Another encouraging sign regarding young lawyers’ Bar involvement, Boll says, is the number who attended his swearing-in ceremony at the annual convention. “We had more young lawyers at the ceremony than anyone could remember seeing in past years,” he notes. “It was great to see them there, energized about getting involved.”
The level of compensation to private attorneys who take public defender cases is another issue Boll aims to address during his tenure as president. The current rate is one of the lowest in the country, he points out.
“As I travel the state,” Boll says, “lawyers tell me that they have to drive three or four hours to defend somebody because it’s so hard to find lawyers to do the work for only $40 an hour.”

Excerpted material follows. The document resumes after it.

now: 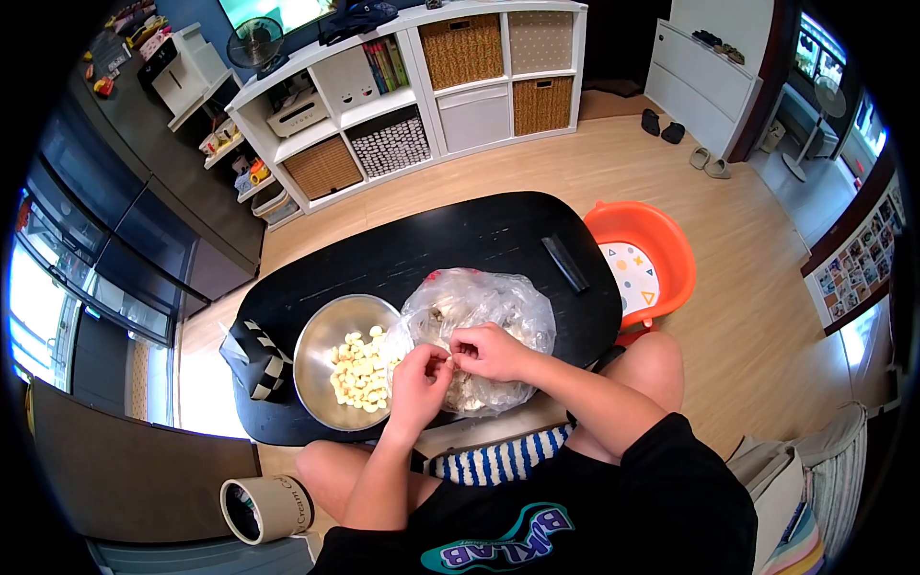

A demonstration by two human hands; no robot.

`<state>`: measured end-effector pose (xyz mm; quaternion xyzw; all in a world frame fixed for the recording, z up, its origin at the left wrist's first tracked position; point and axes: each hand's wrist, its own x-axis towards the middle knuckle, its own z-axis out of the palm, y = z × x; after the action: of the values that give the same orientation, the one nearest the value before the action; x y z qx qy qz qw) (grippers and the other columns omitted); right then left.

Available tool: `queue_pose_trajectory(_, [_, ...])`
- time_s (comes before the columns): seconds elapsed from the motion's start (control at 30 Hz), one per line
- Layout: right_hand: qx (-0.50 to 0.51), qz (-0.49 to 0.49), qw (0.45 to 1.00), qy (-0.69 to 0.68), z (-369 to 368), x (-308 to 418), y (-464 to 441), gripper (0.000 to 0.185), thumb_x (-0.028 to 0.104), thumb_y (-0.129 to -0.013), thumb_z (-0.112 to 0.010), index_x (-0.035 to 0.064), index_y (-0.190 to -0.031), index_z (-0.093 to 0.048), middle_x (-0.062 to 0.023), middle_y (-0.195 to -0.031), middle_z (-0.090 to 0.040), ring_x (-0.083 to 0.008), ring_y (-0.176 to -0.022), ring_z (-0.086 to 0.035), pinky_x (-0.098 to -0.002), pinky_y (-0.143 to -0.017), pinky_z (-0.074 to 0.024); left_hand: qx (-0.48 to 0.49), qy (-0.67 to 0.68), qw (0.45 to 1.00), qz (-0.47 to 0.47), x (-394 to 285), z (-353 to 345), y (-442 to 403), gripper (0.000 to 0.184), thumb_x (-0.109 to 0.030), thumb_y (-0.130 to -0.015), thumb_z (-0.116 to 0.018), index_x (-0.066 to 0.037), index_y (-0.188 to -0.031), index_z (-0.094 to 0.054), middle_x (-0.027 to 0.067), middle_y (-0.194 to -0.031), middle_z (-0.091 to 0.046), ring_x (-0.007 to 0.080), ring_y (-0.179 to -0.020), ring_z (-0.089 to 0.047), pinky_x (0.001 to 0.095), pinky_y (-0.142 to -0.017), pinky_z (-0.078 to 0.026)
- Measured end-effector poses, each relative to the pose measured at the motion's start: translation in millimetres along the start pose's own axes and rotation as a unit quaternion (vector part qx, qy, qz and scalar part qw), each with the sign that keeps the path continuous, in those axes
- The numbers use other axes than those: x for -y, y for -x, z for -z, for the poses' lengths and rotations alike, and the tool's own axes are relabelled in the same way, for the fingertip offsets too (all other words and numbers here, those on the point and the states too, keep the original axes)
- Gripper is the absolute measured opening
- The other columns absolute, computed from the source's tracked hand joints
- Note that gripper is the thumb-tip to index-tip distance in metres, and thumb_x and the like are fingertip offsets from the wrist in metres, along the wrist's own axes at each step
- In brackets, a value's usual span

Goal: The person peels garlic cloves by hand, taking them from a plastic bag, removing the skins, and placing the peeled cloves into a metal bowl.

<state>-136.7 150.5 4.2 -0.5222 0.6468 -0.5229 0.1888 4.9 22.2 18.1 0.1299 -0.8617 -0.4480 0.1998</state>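
Black T-shirt (652, 508) front and centre along the bottom of the frame, a teal-and-purple print across it, and two bare forearms reach up from its sleeves! Just below the middle of the frame the hands meet. Left hand (420, 383), fingertips drawn to a pinch; right hand (491, 351), coming in from the right, thumb and finger pressed together too, and the two sets of tips practically touch. Between them, a small pale piece (451, 360), mostly covered by the fingers: both grips are closed down tight around it, right over the near side of a crumpled clear plastic bag (532, 316). Whitish contents show inside that bag, too blurred by the film to name. Look just left: a wide steel bowl (311, 374) beside the bag, with a heap of peeled-looking cream pieces (359, 374) spread over its floor.

All of it sits on a black table (355, 259) with rounded corners. Towards its right end, a dark, narrow object (564, 264) lies aslant; at its left end, beside the bowl, a black-and-white checked item (264, 359). Right of the table, an orange tub (676, 249) on the wooden floor (747, 287)! Across the top of the frame runs a white shelf unit (425, 96), baskets in several cubbies, a fan (255, 43) perched at its left end.
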Motion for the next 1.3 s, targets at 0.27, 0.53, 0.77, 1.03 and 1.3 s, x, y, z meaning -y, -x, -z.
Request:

The Wisconsin Association of Criminal Defense Lawyers has created a subcommittee to work on solutions to the problem. “I’ve pledged to support that subcommittee to do whatever is necessary to raise the rate,” Boll says. “I firmly believe that if the State Bar president doesn’t stand up for people’s constitutional rights and stand with the public defenders and criminal defense lawyers, I don’t know what the State Bar president should stand for. It’s a very important issue to me.”
On another matter, Boll expects progress in the coming year on the mandatory/voluntary Bar debate. “It’s my firm belief that we have to get this issue before the Wisconsin Supreme Court,” he says, “so that it doesn’t continue to dominate not only Bar elections, but also the day-to-day operations of the Bar. How can Bar staff plan for the future if they don’t know what the organization’s structure is going to be?”
On the Personal Side
When he’s not thinking about his plans as Bar president or his duties as corporate counsel for Madison Gas and Electric, Boll focuses on family time and community activities.

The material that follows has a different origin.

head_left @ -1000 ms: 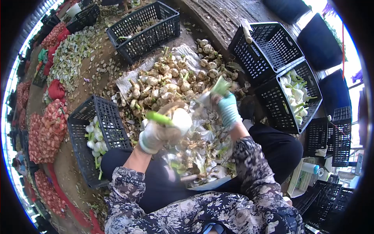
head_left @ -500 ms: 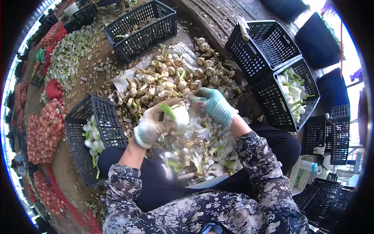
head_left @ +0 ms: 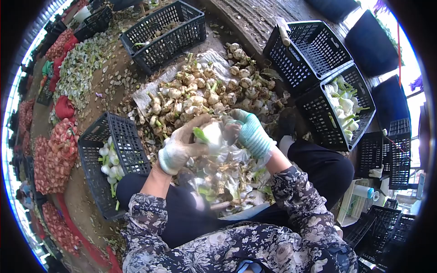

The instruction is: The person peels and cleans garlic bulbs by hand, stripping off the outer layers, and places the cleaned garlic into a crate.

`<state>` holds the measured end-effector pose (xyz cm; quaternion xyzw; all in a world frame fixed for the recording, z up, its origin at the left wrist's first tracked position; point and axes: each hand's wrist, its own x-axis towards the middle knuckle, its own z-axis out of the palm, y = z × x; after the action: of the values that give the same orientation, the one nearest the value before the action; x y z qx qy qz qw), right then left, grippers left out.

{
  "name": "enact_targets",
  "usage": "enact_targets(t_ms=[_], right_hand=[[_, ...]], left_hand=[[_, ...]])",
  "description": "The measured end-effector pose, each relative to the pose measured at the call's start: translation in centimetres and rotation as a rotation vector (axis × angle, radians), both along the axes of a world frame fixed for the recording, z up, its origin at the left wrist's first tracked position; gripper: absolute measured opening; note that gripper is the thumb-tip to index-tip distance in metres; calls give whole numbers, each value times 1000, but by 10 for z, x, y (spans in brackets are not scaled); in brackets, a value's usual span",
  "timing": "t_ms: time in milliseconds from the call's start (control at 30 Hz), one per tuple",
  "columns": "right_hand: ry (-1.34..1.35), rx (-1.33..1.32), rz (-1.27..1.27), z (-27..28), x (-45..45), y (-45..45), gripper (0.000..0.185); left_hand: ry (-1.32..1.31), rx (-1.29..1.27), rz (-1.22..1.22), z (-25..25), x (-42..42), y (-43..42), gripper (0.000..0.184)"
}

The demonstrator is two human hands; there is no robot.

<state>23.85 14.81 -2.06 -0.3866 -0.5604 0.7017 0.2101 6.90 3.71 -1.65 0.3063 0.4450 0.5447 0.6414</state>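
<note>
My left hand [head_left: 180,148], in a soiled white work glove, is closed around a garlic bulb [head_left: 213,134]. The bulb looks white and peeled, with a short green stem [head_left: 200,135] pointing left between thumb and fingers. Against the bulb's right side is my right hand [head_left: 250,132], in a pale green glove with dirty fingertips. Its fingers are curled together; what they pinch is blurred. Under both hands lies a heap of loose peelings [head_left: 232,175] between my legs. Unpeeled brown garlic bulbs [head_left: 193,93] are piled on a cloth just beyond.
A black crate [head_left: 111,161] at left holds white bulbs. Another crate [head_left: 348,107] at right has more, beside a crate [head_left: 314,52] with a handled tool [head_left: 284,34] on its rim. One crate [head_left: 164,34] stands behind the pile. Red net sacks [head_left: 54,157] line the far left.
My right hand has shifted slightly left and down, closer to the bulb. The bulb has turned a little in my left hand, and its green stem now shows shorter.
</note>
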Motion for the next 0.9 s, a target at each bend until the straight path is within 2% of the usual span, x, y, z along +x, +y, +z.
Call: enact_targets(t_ms=[33,67,100,133,167,200,300,333,367,400,433,467,500,567,667,700,733,800,867,900], right_hand=[[92,-74,-28,-3,1,-2,18],[131,-73,-97,-3,1,-9,18],[202,36,-117,-7,-2,-16,15],[119,273,-82,2,-5,-28,16],[36,506,-48,9,-7,-41,16],[6,671,-1,-7,-9,-48,17],[187,720,-128,-3,-23,-59,17],[115,483,-208,-6,-23,-47,17],[42,244,-287,-13,-21,-26,17],[-51,122,-336,-47,-19,-5,16],[-527,324,-134,-81,-11,8,28],[-634,579,172,-126,5,6,38],[-860,566,512,-117,11,-2,39],[-772,597,694,-94,26,-9,31],[-755,592,732,-62,20,0,26],[-812,414,670,-29,10,1,31],[-624,308,585,-34,10,4,44],[42,334,233,-35,1,-14,60],[322,192,233,2,-19,-41,75],[151,148,342,3,-21,-40,70]], left_hand=[[-24,9,22,0,2,1,71],[124,54,76,-5,5,0,68],[215,119,149,-22,5,2,60],[307,184,224,-34,7,6,53],[153,94,292,-41,8,5,41],[-4,12,376,-37,11,7,33],[-281,-90,616,-14,13,10,26],[-249,16,624,-13,8,6,25],[-389,52,609,-8,5,5,25],[-461,80,598,-8,2,3,25],[-533,114,582,-8,-2,3,26],[-553,131,570,-8,-7,6,27],[-575,141,564,-9,-11,7,28],[-673,86,541,-8,-14,3,28],[-701,115,473,-17,-20,5,31],[-723,168,406,-26,-25,6,31],[-743,226,339,-28,-27,7,32],[-874,105,444,-23,-22,8,32],[-907,-23,617,-11,-10,12,32],[-849,93,511,-14,-13,10,32]])
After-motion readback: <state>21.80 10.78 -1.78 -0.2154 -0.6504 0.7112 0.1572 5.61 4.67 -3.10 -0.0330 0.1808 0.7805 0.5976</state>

He and wife Lorna (“Rory”) Hemp Boll – an attorney who holds an MBA and is vice president of Plumb Trust Co. in Madison – first met when they represented opposing sides in a case. They later got to know each other better when she went to work for American Family Insurance. They have been married for 14 years and have two sons, James III, age 11, and Christopher, age 9.

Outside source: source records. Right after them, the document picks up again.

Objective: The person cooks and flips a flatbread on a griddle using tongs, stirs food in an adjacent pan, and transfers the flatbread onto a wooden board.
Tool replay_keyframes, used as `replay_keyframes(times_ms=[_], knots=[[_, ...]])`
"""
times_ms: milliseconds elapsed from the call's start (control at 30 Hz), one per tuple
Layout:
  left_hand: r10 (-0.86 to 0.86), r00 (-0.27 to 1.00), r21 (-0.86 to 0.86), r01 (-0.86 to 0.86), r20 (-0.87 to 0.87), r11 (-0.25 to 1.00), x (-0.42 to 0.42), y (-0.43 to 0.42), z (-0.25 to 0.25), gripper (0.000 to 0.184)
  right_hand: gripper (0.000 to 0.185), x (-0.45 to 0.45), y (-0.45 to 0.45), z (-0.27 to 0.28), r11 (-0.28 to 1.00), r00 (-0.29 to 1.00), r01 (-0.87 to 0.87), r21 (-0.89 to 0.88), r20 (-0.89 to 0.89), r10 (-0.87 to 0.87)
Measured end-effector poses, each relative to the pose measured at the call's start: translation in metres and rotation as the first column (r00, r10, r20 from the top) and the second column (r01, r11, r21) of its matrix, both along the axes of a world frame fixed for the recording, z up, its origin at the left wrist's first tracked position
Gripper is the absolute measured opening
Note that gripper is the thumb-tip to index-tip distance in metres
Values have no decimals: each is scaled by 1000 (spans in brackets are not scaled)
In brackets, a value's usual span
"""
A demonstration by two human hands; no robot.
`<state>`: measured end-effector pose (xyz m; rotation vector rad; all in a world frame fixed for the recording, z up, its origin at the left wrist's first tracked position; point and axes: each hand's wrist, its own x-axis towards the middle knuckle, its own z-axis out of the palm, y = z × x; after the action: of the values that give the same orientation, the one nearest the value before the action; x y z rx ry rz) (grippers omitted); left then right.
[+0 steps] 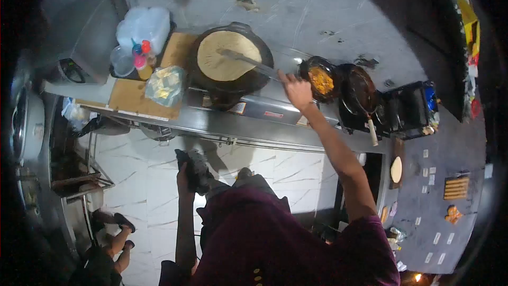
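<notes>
My right hand (297,91) is closed around the handle of a long metal spatula (248,60). The blade rests on a large round flatbread (227,69), pale and flat, in a wide dark pan (266,47). Lower down, in front of the counter, my left hand (183,176) is closed on a dark, crumpled cloth (194,168); its fingers are partly hidden. Right of the flatbread pan, close to my right hand, a small black pan (304,68) holds orange-yellow food (320,80).
Another dark frying pan (360,87) stands to the right, its pale handle toward me. A plastic bag with yellowish pieces (165,85), squeeze bottles (143,68) and clear containers (144,25) stand left on the counter. Another person's legs (120,243) show at lower left.
</notes>
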<state>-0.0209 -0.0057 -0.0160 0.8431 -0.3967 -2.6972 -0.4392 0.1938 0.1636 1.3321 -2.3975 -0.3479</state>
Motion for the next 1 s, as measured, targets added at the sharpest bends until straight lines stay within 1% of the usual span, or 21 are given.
replay_keyframes(times_ms=[33, 100, 133, 233, 267, 367, 467, 567, 667, 700, 733, 767, 800, 833, 867, 967, 1000], knots=[[-26, 1000, -47, 26, 16, 999, 1, 1, -10, 42, 56, -1, -3, 2, 1000, 1000, 10, 24, -8, -10], [-25, 995, -77, 33, 100, 996, -1, 1, -1, 42, 55, -4, -9, 9, 998, 999, 29, 64, -29, -27], [41, 980, -75, -26, 195, 997, -8, 5, 1, 41, 54, -8, -8, 6, 998, 1000, 24, 63, -6, -24], [-3, 972, -67, 20, 234, 998, -13, 5, 15, 39, 49, -7, -7, -3, 994, 998, 50, 101, 28, -53], [-5, 980, -32, 12, 201, 999, -15, 6, 20, 37, 45, -5, -4, -5, 996, 999, 36, 77, 31, -39], [11, 976, -66, 3, 217, 998, -15, 7, 22, 37, 39, 6, -2, 0, 996, 988, 63, -62, 146, -54], [20, 981, -111, 1, 194, 994, -12, 7, 35, 37, 32, 8, -2, 18, 973, 971, 98, -207, 232, -49], [41, 990, -116, -26, 137, 993, -2, 7, 24, 38, 28, 16, -16, 64, 963, 932, 174, -205, 351, -94], [54, 973, -94, -34, 225, 995, 2, 6, 36, 39, 21, 20, -28, 97, 936, 899, 182, -300, 436, -35], [54, 976, -98, -34, 210, 995, 4, 5, 32, 39, 19, 20, -31, 108, 924, 886, 189, -331, 463, -15], [53, 979, -102, -34, 195, 994, 6, 5, 21, 40, 18, 17, -35, 121, 926, 795, 232, -300, 606, -3], [53, 982, -105, -34, 181, 994, 7, 4, 10, 40, 20, 10, -36, 129, 907, 620, 319, -274, 785, 19], [30, 989, -105, -15, 146, 994, 8, 3, -1, 40, 21, 2, -36, 135, 890, 406, 396, -228, 912, 53], [10, 994, -105, 2, 110, 995, 7, 1, -8, 40, 23, 1, -37, 143, 875, 169, 455, -165, 981, 97], [6, 996, -94, 3, 92, 996, 7, 1, -16, 40, 27, 6, -37, 146, 836, 92, 525, -158, 987, 130], [16, 997, -54, -11, 81, 998, 4, 3, -16, 39, 27, 13, -30, 132, 688, -220, 726, -17, 942, 255], [19, 996, -48, -15, 89, 999, 3, 4, -14, 39, 27, 14, -25, 115, 687, -283, 727, 7, 914, 291]])
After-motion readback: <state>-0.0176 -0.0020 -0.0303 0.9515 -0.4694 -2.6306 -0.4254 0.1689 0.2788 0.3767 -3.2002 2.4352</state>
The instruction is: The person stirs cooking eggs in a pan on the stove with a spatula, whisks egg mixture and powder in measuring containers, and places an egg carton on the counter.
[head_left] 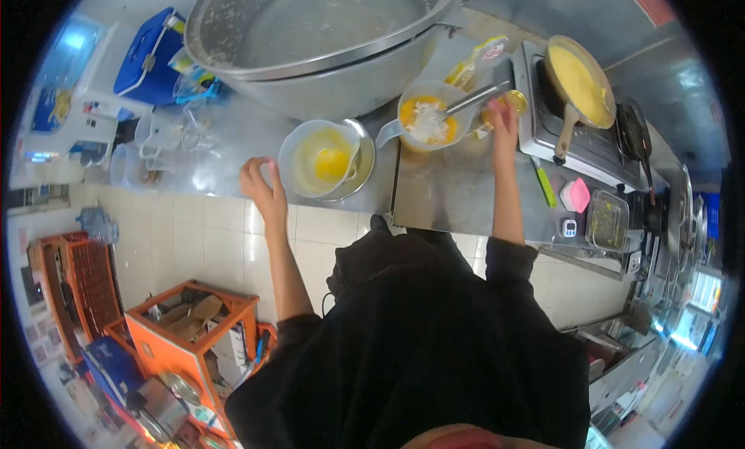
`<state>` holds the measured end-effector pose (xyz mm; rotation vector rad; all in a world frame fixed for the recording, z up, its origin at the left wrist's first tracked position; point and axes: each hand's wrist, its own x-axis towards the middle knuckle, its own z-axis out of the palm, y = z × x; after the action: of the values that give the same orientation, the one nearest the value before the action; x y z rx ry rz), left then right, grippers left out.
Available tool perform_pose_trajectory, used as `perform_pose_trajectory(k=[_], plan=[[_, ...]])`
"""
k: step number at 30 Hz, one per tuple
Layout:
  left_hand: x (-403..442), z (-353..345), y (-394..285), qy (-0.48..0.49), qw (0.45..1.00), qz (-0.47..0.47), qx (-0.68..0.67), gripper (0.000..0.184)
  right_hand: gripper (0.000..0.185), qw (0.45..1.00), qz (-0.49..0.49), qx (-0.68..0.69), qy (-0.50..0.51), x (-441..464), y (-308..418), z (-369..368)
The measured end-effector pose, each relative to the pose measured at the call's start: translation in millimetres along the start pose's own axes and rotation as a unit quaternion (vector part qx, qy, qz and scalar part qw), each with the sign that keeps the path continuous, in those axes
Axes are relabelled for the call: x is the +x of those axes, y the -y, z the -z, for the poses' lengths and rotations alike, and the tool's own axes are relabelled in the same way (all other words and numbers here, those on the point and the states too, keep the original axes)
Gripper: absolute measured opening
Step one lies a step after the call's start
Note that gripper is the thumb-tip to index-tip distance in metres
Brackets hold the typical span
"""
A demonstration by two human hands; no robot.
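Observation:
My left hand [262, 189] is open, thumb and fingers apart, just left of a translucent mixing bowl [292, 163] with egg yolk [332, 163] in it. That bowl overlaps a round metal bowl [365, 173]. My right hand [503, 131] is around a small gold-topped container [516, 101], partly hiding its body. To its left is a white-handled pitcher [390, 132] containing orange yolk and white powder [427, 124]. A metal whisk [477, 97] leans in this pitcher, handle toward my right hand.
A large metal basin [310, 92] stands behind the bowls. At right, a pan of yellow batter [578, 80] sits on a stove [535, 131]. Nearby are a green-handled tool [545, 187], a timer [569, 228] and a glass dish [609, 220]. Clear measuring jugs [155, 135] stand at left.

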<state>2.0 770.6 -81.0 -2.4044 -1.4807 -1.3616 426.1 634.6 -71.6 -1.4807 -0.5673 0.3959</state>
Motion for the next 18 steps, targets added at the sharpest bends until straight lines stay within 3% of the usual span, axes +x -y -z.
perform_pose_trajectory(k=[2, 3, 4, 5, 7, 8, 10, 14, 16, 18], plan=[[-5, 10, -56, -0.006, 0.983, 0.080, -0.168, 0.021, 0.059, 1.000, -0.007, -0.015, 0.001, 23, -4, -14], [-9, 3, -85, 0.052, 0.967, 0.044, -0.246, 0.021, 0.053, 1.000, 0.002, 0.020, -0.001, 32, -11, -19], [2, 7, -128, 0.206, 0.958, -0.065, -0.189, 0.026, 0.048, 0.998, 0.011, 0.054, 0.000, 35, -15, -21], [8, -3, -164, 0.287, 0.919, -0.107, -0.248, 0.039, 0.048, 0.998, 0.012, 0.054, 0.000, 35, -12, -23], [-4, -44, -202, 0.250, 0.940, -0.071, -0.221, 0.053, 0.025, 0.988, 0.029, 0.148, 0.040, 33, -1, -31], [-13, -71, -202, 0.247, 0.941, -0.072, -0.219, 0.053, 0.025, 0.987, 0.032, 0.150, 0.042, 29, 2, -37], [-30, -123, -193, 0.221, 0.975, 0.027, -0.003, 0.066, 0.024, 0.942, -0.038, 0.301, 0.145, 21, 6, -42], [-28, -134, -170, 0.288, 0.950, 0.058, -0.102, 0.062, 0.029, 0.911, -0.127, 0.310, 0.242, 38, -14, -39], [-58, -135, -163, 0.315, 0.897, 0.117, -0.288, 0.039, 0.029, 0.932, -0.113, 0.344, 0.013, 45, -8, -41], [-64, -120, -180, 0.320, 0.894, 0.157, -0.271, 0.040, 0.029, 0.957, -0.085, 0.278, -0.016, 25, -2, -56]])
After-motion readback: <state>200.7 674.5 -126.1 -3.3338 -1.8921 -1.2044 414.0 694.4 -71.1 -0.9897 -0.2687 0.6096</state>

Boll ranks coaching his sons’ basketball and football teams among some of his favorite community activities, of which there are many. As just a few examples, he’s on the board of the Attic Angels, serves as vice chair of the Madison Plan Commission, and sits on the State Street Oversight Committee.
He also takes the time to travel frequently to North Carolina to see his sister, whose husband, also an attorney, died two years ago. She’s raising five children, including 9-year-old triplets and 12-year-old twins. “I visit them often,” Boll says, “and they spend a lot of time in Madison in the summer.”
When the families gather, that adds up to seven youngsters ranging in age from 9 to 12. “You can get a good five-on-five basketball game going pretty quickly,” Boll says.
Looking back, Boll says sports played an important part in his childhood, too. As a 13 year old he was just as eager to shoot hoops on a basketball court as he was to sit quietly in a courtroom watching a trial. The latter probably wouldn’t rate on most teenagers’ lists of favorite things to do for a couple of hours on a free afternoon.
“I guess I was just one of those fortunate people who found out early what I wanted to do in life,” Boll says. “There’s never been a day when I haven’t enjoyed being a lawyer.”